THE TASK:
Please output every line of the material as it stands, without the pictures.

⟨

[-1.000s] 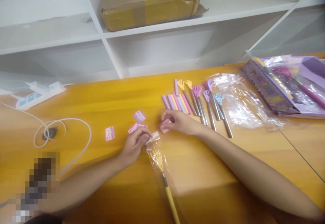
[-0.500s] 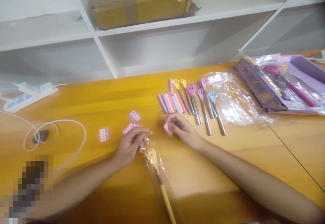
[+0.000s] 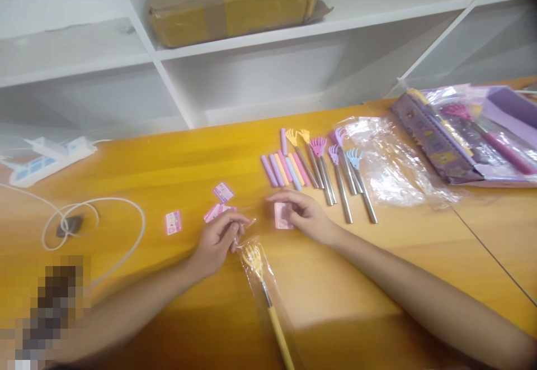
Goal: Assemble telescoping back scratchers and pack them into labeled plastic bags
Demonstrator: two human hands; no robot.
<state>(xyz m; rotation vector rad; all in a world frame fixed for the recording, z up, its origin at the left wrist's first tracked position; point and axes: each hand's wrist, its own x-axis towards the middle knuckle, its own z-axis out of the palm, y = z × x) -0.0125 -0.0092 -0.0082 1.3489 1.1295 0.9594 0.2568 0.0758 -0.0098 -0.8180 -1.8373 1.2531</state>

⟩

RESPONSE TO THE EXERCISE:
[-1.000s] 
[-0.500s] 
[+0.000s] 
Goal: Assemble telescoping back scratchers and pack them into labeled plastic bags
Demonstrator: two human hands; no robot.
<state>(xyz m; rotation vector rad; all in a world frame fixed for the recording, z up, its origin at the left wrist's first tracked position; point and axes: each hand's wrist, its own x-axis towards the middle knuckle, its own z-axis out of the palm, y = z × x) -0.0125 -0.0092 -0.0082 1.3489 1.1295 0.9594 0.2568 0.0758 -0.0098 -0.8180 -1.8373 1.2531</state>

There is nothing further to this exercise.